Istanbul to Bristol 7 - Sofia

Nov 28, 2012 · 1995 words · 10 minute read

Sofia, 28th November 2012.

After a long sleep I head out and start exploring Sofia. I don’t have very long in Sofia as tonight I’m taking the night train on to Belgrade.

I start the day by wandering south to the National Palace of Culture and then head north and east to the park surrounding the Monument to the Soviet Army, one of a number of monuments built under soviet rule to express Bulgaria’s gratitude for their liberation. The park is filled with many little childish statues which have been sprayed in bright and slightly creepy colours. The monument itself is a large column on a raised square, atop stands a copper Russian soldier, flanked by a Bulgarian family, proudly waving his gun in the air and staring to the North.

At the base of the monument are further copper reliefs of people in dynamic positions rushing to the front or frantically assembling machines. Many figures have their faces sprayed red or green like tribal warpaint, emphasising that while we might dress wars and ensuing memorials in terms of national pride and the fight for freedom, they are often nothing more than industrialised tribal warfare in which the only thing more sophisticated than the weaponry is the rhetoric.

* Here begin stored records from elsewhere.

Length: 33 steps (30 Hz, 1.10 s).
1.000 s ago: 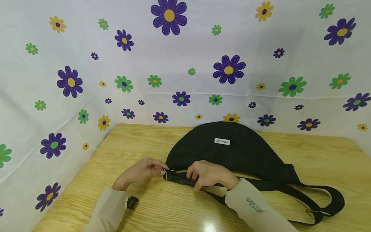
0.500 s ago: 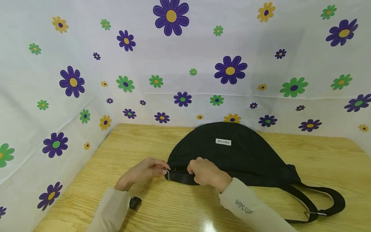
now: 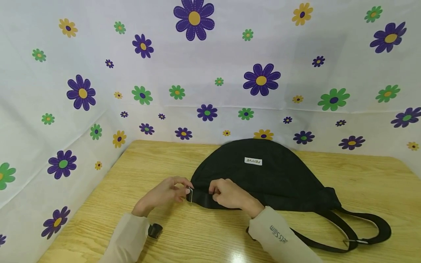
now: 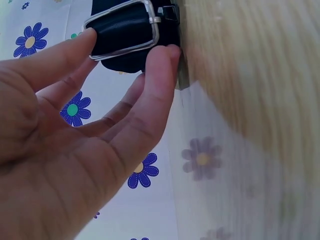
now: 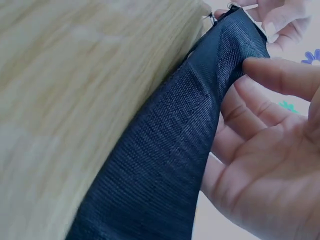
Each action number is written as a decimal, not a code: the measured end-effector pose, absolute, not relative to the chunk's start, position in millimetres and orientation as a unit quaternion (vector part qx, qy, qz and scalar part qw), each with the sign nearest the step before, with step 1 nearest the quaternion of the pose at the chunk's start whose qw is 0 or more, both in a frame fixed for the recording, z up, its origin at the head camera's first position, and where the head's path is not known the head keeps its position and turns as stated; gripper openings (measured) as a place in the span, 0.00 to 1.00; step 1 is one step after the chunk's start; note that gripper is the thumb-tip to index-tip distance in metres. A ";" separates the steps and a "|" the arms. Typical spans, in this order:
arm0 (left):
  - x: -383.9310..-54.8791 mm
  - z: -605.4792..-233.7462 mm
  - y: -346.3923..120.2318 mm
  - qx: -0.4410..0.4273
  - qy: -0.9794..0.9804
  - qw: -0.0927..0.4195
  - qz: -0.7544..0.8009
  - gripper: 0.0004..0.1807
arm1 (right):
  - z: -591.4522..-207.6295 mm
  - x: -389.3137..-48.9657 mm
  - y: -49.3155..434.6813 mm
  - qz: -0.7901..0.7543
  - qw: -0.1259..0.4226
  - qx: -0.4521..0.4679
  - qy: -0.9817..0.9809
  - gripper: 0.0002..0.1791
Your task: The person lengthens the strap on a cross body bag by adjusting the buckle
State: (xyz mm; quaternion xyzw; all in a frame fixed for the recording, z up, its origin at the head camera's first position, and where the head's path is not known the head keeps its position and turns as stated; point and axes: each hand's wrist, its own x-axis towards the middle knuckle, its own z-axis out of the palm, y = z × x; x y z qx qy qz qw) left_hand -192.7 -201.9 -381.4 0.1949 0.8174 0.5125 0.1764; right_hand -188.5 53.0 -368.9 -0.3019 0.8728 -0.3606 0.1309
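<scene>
A black half-moon bag [image 3: 279,175] with a small white label [image 3: 253,161] lies flat on the table. Along its near edge runs a wide black strap [image 5: 170,120], which ends at a silver metal buckle [image 4: 156,37]. My left hand [image 3: 161,196] holds this buckle at the bag's left corner, thumb on one side and fingers on the other. To the right of it, my right hand [image 3: 231,196] pinches the strap by its edge between thumb and fingers. In the right wrist view, the strap hides part of the right fingers.
The looped loose strap [image 3: 383,228] with a second metal slider [image 3: 358,241] lies at the right on the wooden table [image 3: 158,157]. A small black object [image 3: 154,231] sits beside the left sleeve's cuff. White cloth [image 3: 210,65] with printed flowers stands behind and at the sides.
The strap, earlier pulled away from the bag with a gap, now lies against its near edge. My right hand has shifted slightly left; my left fingers have moved on the buckle.
</scene>
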 end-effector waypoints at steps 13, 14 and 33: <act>-193.0 -379.3 -196.0 0.245 0.831 0.118 0.485 0.13 | -377.6 -195.7 42.3 -0.455 0.176 -0.317 0.813 0.13; -192.9 -379.5 -195.9 0.247 0.830 0.118 0.486 0.13 | -377.7 -195.8 41.6 -0.459 0.177 -0.322 0.809 0.10; -190.6 -383.9 -187.5 0.299 0.840 0.060 0.448 0.28 | -379.9 -204.2 53.4 -0.568 0.246 -0.271 0.737 0.09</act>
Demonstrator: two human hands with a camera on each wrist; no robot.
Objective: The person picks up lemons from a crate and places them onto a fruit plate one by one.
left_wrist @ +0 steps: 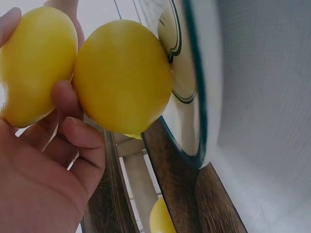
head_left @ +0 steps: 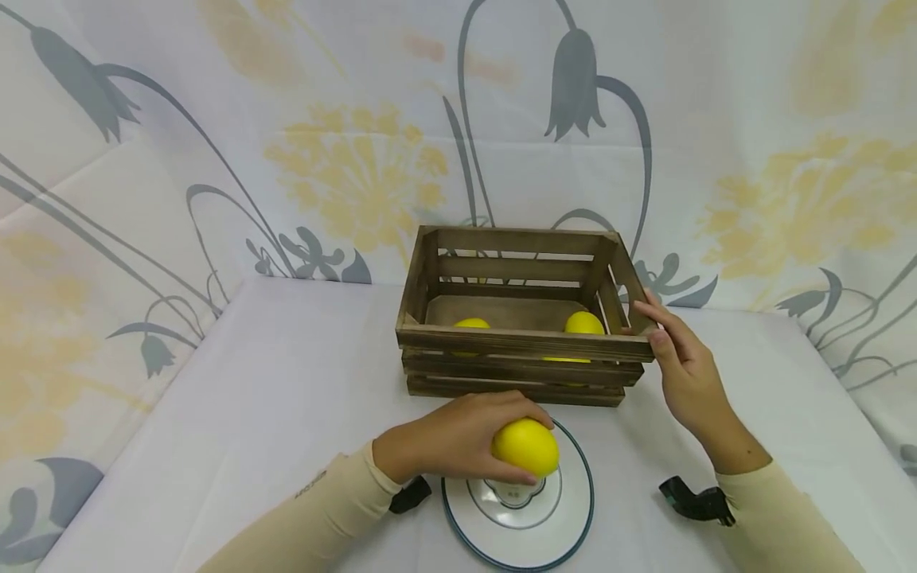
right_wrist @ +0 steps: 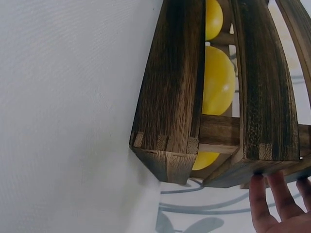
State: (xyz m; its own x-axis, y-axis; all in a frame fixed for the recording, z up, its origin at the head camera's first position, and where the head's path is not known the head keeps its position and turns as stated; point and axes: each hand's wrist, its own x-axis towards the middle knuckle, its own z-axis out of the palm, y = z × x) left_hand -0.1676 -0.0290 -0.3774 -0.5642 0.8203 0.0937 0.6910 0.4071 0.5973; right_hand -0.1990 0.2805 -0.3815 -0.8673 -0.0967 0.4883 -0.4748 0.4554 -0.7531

I walk on to the famous Alexander Nevsky cathedral, its many layered domes bubble out of each other, the highest two flashing brightly in gold. The cathedral was also built in thanks to russian liberation, but this time from Ottoman rule in 1878, it is another reminder of how the balkans have been a battle ground for thousands of years; sandwiched between, at different times, the competing empires of Greece, Rome, Ottoman Turkey, Imperial Russia, Austria-Hungary and most recently Soviet Russia; with various other great powers occasionally sticking their nose in.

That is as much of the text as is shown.